In this notebook, we trained the CNN-RNN model.  

INDEX
- [Step 1](#step1): Setting up the training phase
- [Step 2](#step2): Train the Model

<a id='step1'></a>
## Step 1: Training Setup

In this step of the notebook, we will customize the training of our CNN-RNN model by specifying hyperparameters and setting other options that are important to the training procedure.

### Task #1

We begin by setting the following variables:
- `batch_size` - the batch size of each training batch.  It is the number of image-caption pairs used to amend the model weights in each training step. 
- `vocab_threshold` - the minimum word count threshold.  Note that a larger threshold will result in a smaller vocabulary, whereas a smaller threshold will include rarer words and result in a larger vocabulary.  
- `vocab_from_file` - a Boolean that decides whether to load the vocabulary from file. 
- `embed_size` - the dimensionality of the image and word embeddings.  
- `hidden_size` - the number of features in the hidden state of the RNN decoder.  
- `num_epochs` - the number of epochs to train the model.  [This paper](https://arxiv.org/pdf/1502.03044.pdf) trained a captioning model on a single state-of-the-art GPU for 3 days.
- `save_every` - determines how often to save the model weights.  We set `save_every=1`, to save the model weights after each epoch.  This way, after the `i`th epoch, the encoder and decoder weights will be saved in the `models/` folder as `encoder-i.pkl` and `decoder-i.pkl`, respectively.
- `print_every` - determines how often to print the batch loss to the Jupyter notebook while training.
- `log_file` - the name of the text file containing - for every step - how the loss and perplexity evolved during training.

In [None]:
import torch
torch.cuda.empty_cache()

In [None]:
import torch
import torch.nn as nn
from torchvision import transforms
import sys
import math

batch_size = 32 #32 #64        # batch size
vocab_threshold = 5        # minimum word count threshold
vocab_from_file = False   # if True, load existing vocab file
embed_size = 512           # dimensionality of image and word embeddings
hidden_size = 512          # number of features in hidden state of the RNN decoder
num_epochs = 3           # number of training epochs
save_every = 1             # determines frequency of saving model weights
print_every = 100          # determines window for printing average loss
log_file = 'training_log.txt'       # name of file with saved training loss and perplexity

transform_train = transforms.Compose([ 
    transforms.Resize(256),                          # smaller edge of image resized to 256
    transforms.RandomCrop(224),                      # get 224x224 crop from random location
    transforms.RandomHorizontalFlip(),               # horizontally flip image with probability=0.5
    transforms.ToTensor(),                           # convert the PIL Image to a tensor
    transforms.Normalize((0.485, 0.456, 0.406),      # normalize image for pre-trained model
                         (0.229, 0.224, 0.225))])

In [None]:
%load_ext autoreload
%autoreload 2
from model import EncoderCNN, DecoderRNN
from data_loader import get_loader

data_loader = get_loader(transform=transform_train,
                         mode='train',
                         batch_size=batch_size,
                         vocab_threshold=vocab_threshold,
                         vocab_from_file=vocab_from_file)

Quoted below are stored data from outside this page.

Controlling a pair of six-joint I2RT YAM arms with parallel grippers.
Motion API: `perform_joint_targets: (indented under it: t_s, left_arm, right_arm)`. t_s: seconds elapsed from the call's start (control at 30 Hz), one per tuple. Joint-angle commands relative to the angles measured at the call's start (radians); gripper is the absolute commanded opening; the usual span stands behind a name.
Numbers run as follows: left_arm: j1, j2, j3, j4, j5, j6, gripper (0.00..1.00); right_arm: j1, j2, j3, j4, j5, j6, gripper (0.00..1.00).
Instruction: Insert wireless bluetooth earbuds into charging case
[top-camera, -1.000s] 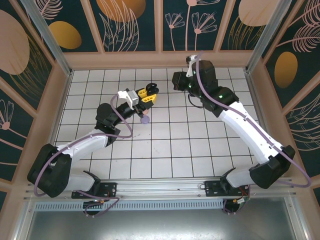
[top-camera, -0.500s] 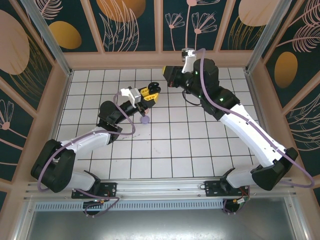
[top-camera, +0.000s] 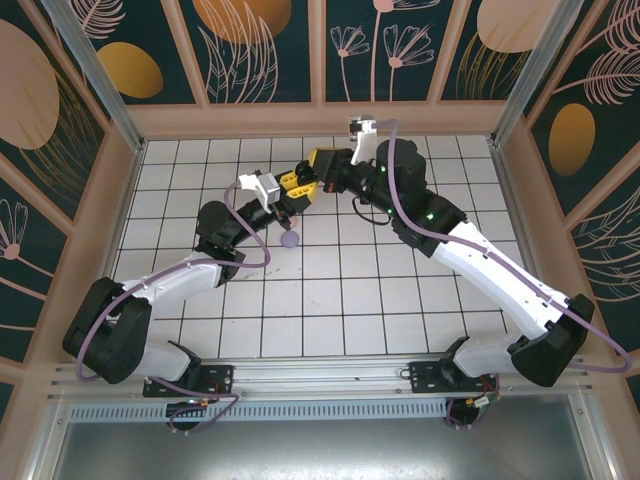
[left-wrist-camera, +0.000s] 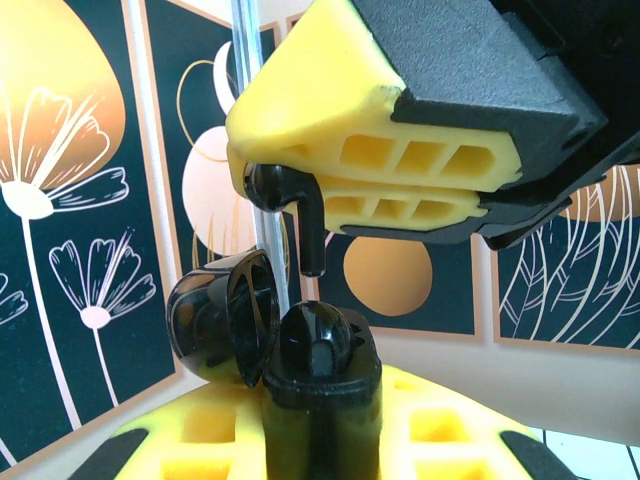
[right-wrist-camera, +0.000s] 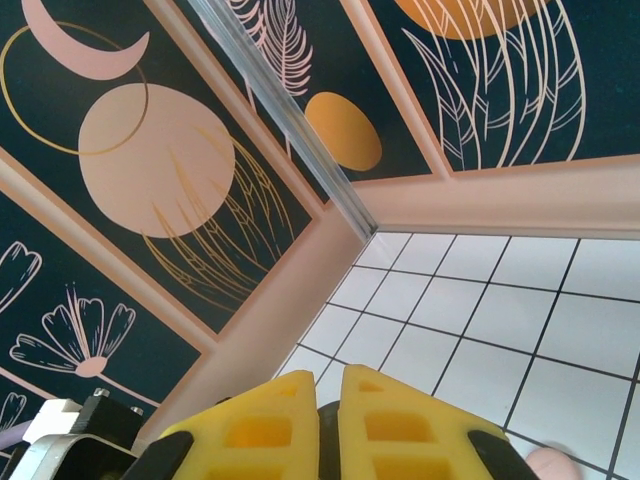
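Note:
In the left wrist view my left gripper (left-wrist-camera: 320, 415) is shut on a black charging case (left-wrist-camera: 322, 365), held upright between the yellow fingers (left-wrist-camera: 450, 430). The case's lid (left-wrist-camera: 222, 318) is swung open to the left. Just above it a black earbud (left-wrist-camera: 288, 205) hangs stem down, pinched by my right gripper (left-wrist-camera: 300, 185). The stem tip is a little above the case's opening. From above, the two grippers meet over the far middle tiles: left gripper (top-camera: 300, 188), right gripper (top-camera: 318, 170). In the right wrist view my right gripper (right-wrist-camera: 328, 385) shows a dark sliver of the earbud (right-wrist-camera: 329, 455) between its fingers.
A small lilac round case (top-camera: 290, 240) lies on the white tiled floor (top-camera: 380, 300), just on the near side of the left gripper. Patterned walls (top-camera: 270, 50) enclose the back and sides. The right arm (top-camera: 470, 250) crosses the right half of the tiles.
My right gripper has swung left from the far right tiles and now sits right over the left gripper's case. The left gripper has barely moved.

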Motion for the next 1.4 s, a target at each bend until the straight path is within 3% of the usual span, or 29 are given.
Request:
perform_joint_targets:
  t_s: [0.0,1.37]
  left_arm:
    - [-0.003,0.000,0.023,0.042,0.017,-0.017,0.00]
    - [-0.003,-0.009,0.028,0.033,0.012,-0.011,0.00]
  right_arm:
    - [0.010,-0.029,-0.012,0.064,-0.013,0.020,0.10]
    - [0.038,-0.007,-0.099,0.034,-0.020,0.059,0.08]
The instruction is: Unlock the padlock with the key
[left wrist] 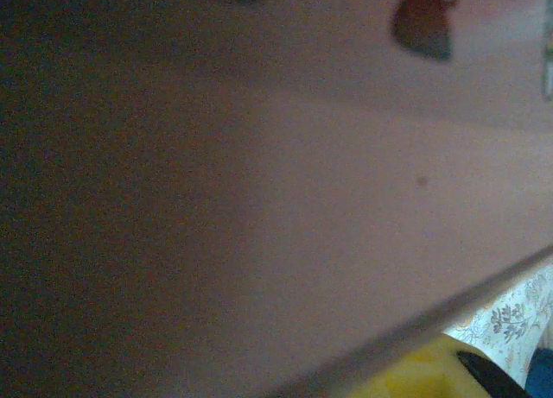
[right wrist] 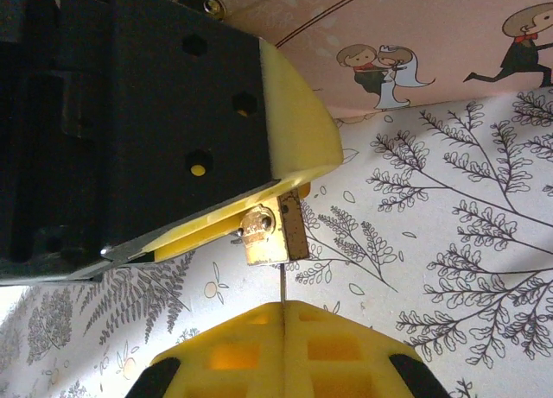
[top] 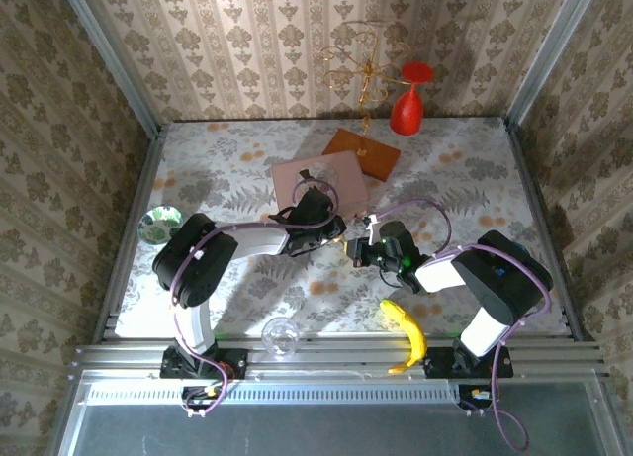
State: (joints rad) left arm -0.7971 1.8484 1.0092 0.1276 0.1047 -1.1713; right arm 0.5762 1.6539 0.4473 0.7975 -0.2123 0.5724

vocab_size = len(data_loader.dataset.vocab)


encoder = EncoderCNN(embed_size)
decoder = DecoderRNN(embed_size, hidden_size, vocab_size)


device = torch.device("cuda" if torch.cuda.is_available() else "cpu")
print(device)
encoder.to(device)
decoder.to(device)

# Define the loss function. 
criterion = nn.CrossEntropyLoss().cuda() if torch.cuda.is_available() else nn.CrossEntropyLoss()

# Specify the learnable parameters of the model.
params = list(decoder.parameters()) + list(encoder.linear.parameters())

# Define the optimizer.
optimizer = torch.optim.Adam(params, lr=0.001)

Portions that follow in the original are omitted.